• [What this task involves]
Go through the material below and copy all lines with "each".

• [Data extract]

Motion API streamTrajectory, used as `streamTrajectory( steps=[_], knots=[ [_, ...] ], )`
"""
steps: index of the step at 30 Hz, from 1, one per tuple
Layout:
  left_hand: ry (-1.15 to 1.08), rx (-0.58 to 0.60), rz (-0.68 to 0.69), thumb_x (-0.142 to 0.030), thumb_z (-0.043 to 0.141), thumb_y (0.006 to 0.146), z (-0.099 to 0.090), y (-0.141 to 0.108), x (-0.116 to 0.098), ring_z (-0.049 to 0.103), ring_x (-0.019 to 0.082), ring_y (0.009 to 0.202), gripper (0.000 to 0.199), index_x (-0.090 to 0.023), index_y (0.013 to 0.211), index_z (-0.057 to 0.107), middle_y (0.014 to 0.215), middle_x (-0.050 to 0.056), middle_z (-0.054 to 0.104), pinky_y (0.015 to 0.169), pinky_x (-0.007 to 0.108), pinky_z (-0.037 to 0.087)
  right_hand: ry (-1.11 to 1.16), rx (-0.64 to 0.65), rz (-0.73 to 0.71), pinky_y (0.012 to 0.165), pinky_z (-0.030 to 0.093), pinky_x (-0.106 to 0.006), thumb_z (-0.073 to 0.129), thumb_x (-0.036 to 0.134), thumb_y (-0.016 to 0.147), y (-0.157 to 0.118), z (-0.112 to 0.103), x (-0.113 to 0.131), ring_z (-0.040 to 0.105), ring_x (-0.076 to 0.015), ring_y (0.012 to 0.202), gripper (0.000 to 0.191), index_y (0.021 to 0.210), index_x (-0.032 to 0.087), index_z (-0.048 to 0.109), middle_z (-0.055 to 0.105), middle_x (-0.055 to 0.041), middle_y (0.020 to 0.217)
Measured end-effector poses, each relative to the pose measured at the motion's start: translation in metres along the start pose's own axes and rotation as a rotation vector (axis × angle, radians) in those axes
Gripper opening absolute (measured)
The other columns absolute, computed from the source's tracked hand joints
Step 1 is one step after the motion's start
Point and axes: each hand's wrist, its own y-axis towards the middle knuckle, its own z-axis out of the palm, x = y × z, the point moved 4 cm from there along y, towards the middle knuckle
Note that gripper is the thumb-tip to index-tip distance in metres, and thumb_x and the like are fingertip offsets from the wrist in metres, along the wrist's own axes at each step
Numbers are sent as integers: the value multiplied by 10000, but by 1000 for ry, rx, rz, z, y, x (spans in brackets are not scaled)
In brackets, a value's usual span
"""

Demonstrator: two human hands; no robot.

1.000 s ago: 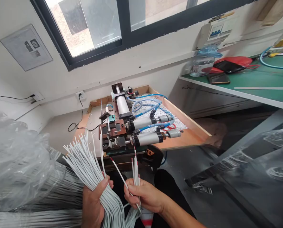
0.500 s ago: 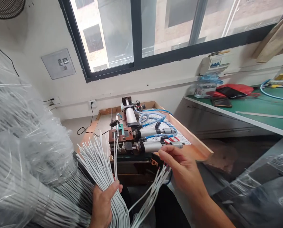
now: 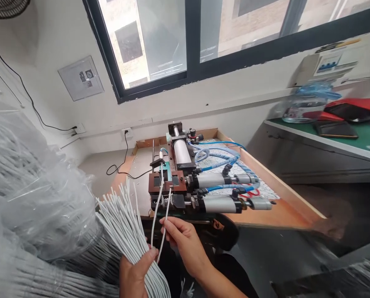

• [Answer space]
Measured end-effector poses, each relative to the pose measured at the motion's start: translation in metres along the start pose's own axes and rotation as a rotation vector (axis × angle, radians) in those axes
Point and axes: each hand's wrist, its own y-axis towards the middle knuckle, its own z-axis out of the palm, x = y × z, the point moved 4 cm from there along y, towards the middle knuckle
Note that gripper is the thumb-tip to index-tip distance in metres, and thumb_x and the like are fingertip offsets from the wrist in metres, along the wrist's own axes at each step

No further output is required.